Data shown section start
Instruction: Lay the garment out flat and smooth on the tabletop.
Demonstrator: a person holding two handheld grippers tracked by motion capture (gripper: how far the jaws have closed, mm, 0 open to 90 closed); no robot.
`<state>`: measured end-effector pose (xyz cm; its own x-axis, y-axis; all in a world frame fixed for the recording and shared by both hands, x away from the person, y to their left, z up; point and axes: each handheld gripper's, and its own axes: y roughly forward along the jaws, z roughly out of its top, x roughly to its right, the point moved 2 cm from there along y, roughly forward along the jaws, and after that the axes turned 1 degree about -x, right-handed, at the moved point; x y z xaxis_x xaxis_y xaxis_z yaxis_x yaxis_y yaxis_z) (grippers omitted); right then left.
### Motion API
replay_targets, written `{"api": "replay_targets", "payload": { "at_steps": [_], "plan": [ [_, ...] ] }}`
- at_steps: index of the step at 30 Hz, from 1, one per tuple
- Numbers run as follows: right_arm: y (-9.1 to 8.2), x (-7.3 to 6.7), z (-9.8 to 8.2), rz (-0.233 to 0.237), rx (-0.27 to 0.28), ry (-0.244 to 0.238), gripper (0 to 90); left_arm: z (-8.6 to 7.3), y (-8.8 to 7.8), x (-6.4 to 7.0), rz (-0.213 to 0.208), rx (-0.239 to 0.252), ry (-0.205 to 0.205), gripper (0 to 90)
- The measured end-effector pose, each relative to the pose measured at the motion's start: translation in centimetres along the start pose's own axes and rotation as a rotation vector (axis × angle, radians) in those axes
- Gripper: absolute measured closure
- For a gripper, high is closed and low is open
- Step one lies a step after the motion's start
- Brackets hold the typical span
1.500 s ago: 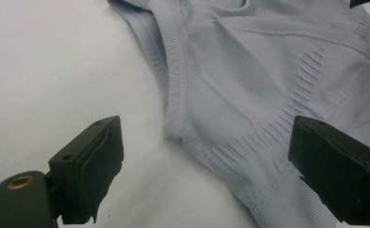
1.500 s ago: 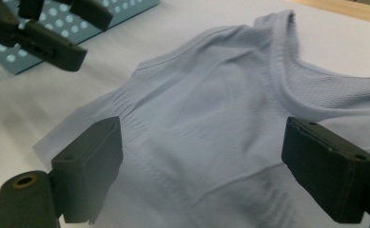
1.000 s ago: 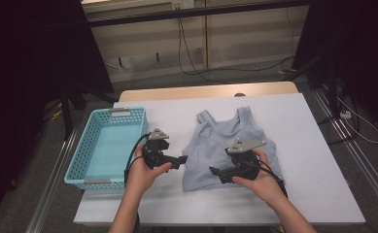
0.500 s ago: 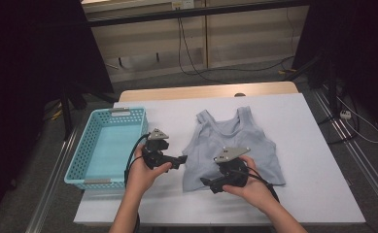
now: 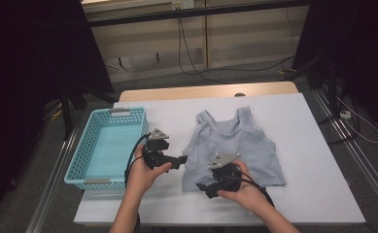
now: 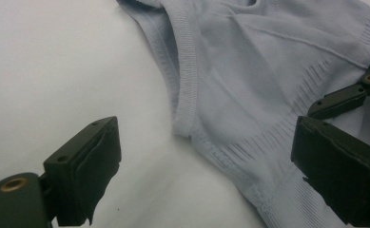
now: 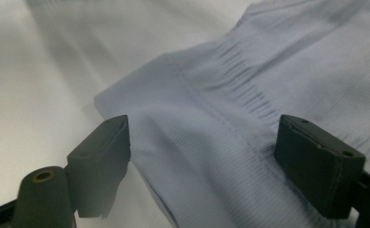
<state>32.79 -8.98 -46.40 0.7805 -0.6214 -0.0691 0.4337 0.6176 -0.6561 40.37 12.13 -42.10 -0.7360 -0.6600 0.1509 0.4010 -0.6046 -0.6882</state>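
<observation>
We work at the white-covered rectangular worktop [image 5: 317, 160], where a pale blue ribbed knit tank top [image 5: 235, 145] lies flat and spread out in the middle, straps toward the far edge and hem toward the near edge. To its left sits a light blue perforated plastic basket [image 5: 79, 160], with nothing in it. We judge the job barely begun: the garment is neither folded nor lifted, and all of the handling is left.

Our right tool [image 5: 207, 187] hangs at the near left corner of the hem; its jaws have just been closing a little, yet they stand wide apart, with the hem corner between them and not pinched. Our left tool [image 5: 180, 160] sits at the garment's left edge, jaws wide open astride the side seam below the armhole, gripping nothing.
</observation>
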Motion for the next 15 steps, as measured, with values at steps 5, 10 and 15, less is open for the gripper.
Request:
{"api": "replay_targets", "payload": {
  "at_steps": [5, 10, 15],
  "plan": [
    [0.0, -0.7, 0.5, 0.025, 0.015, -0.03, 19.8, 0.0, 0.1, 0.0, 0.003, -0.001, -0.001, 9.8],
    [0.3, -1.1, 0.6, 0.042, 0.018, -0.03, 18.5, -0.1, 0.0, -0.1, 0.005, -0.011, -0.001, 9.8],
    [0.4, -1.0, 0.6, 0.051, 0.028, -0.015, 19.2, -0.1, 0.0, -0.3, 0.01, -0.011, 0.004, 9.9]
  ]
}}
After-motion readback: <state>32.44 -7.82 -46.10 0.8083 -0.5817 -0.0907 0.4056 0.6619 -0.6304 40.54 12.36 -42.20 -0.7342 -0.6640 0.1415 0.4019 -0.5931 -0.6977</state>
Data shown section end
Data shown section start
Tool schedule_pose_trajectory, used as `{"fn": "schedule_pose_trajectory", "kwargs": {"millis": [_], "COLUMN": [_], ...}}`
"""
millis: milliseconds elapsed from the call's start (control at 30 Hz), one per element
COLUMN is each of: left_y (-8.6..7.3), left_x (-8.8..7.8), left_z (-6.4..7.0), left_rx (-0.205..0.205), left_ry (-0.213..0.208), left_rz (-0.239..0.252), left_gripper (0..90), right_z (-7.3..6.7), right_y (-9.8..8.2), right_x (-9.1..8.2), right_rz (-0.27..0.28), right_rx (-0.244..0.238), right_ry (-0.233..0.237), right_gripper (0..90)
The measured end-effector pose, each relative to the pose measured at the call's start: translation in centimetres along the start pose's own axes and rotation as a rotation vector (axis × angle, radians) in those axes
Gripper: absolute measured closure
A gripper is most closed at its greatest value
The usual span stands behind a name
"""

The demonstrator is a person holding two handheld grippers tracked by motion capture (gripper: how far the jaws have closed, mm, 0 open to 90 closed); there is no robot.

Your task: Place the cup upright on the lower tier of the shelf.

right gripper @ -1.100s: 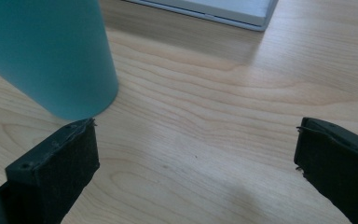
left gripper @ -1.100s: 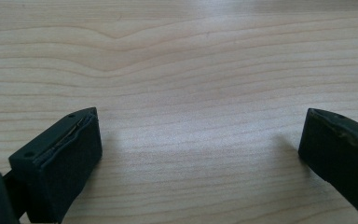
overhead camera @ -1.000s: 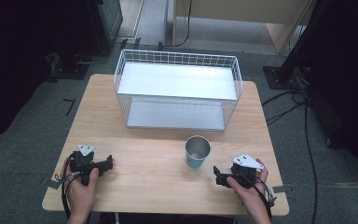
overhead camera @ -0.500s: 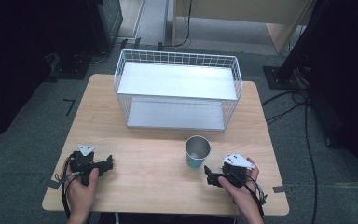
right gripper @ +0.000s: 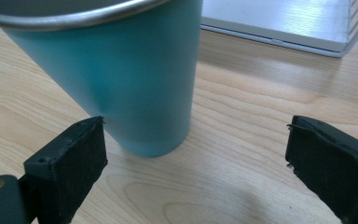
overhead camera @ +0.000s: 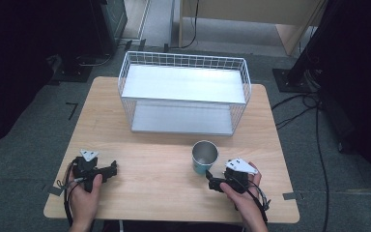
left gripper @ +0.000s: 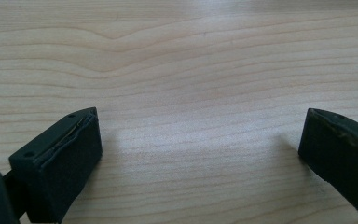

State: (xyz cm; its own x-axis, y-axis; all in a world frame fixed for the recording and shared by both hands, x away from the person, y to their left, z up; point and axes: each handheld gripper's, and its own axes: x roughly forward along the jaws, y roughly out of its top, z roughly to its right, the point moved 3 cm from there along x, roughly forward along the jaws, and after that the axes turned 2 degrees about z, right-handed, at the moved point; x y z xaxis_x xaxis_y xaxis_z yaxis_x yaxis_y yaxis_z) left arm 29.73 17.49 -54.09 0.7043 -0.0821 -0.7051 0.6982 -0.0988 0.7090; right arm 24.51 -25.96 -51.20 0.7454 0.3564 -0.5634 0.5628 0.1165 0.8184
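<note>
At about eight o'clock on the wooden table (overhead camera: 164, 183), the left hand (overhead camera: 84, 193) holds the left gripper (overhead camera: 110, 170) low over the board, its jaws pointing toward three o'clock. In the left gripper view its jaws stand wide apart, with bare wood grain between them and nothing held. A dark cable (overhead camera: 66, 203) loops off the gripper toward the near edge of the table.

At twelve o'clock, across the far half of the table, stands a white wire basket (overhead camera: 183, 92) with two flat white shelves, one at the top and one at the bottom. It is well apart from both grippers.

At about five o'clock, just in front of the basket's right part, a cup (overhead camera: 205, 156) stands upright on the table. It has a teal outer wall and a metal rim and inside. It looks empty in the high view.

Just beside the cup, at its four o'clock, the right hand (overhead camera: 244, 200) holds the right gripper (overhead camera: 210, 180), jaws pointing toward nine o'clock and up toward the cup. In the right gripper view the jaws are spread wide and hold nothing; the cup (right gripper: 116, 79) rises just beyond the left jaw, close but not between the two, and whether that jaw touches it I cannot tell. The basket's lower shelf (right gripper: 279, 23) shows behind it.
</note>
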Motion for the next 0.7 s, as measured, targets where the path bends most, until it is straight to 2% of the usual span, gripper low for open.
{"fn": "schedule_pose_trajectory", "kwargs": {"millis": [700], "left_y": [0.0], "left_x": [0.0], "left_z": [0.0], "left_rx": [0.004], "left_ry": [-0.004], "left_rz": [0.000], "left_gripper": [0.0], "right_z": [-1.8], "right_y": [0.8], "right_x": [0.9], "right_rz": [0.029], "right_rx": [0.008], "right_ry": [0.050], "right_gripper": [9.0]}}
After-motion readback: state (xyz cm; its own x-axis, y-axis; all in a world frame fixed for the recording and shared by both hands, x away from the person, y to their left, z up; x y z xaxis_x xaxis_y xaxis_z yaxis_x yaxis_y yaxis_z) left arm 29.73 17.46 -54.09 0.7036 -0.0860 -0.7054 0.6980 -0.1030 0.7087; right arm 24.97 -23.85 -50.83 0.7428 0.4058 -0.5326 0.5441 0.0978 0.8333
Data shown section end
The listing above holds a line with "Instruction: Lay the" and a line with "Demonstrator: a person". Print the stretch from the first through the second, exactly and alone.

## The answer
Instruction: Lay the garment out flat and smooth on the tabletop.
Demonstrator: a person holding two handheld grippers tracked by motion capture (gripper: how far the jaws have closed, mm, 0 open to 90 closed); no robot.

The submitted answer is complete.